Work request
Write out the data that follows exactly, keeping every picture out.

>>>>

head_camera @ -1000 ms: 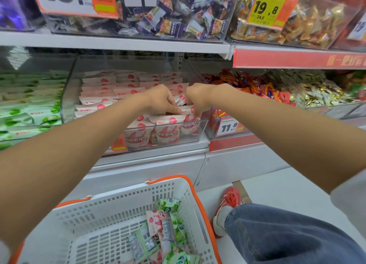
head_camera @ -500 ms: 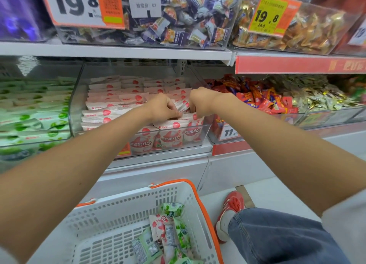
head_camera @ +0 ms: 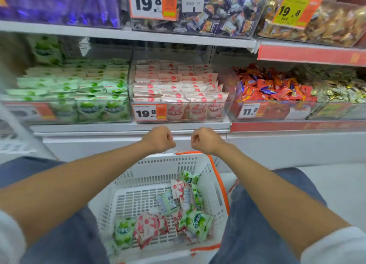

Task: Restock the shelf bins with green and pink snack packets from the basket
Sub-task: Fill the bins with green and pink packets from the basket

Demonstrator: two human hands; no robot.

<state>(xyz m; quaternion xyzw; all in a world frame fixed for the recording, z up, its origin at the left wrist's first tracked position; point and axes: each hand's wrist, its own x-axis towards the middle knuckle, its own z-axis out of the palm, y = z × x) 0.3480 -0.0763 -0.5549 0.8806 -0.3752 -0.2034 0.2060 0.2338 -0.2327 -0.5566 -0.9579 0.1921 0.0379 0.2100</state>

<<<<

Response below
head_camera @ -1000 ms: 
head_camera @ -500 ms: 
head_camera @ +0 ms: 

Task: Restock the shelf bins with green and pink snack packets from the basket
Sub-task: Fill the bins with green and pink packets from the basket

Demonstrator: two human hands; no robot.

<state>(xyz m; quaternion xyzw; all in a world frame fixed for the recording, z up, its origin at the left wrist's first tracked position; point and axes: each hand's wrist, its own x-axis towards the middle knuckle, its own z-axis out of the palm, y = z × x) 0.3480 -0.0763 -0.5549 0.8806 -0.3752 -0.2034 0.2060 0.2338 -0.2327 -0.5566 -0.9579 0.1921 0.0379 0.2100</state>

The exercise is complete.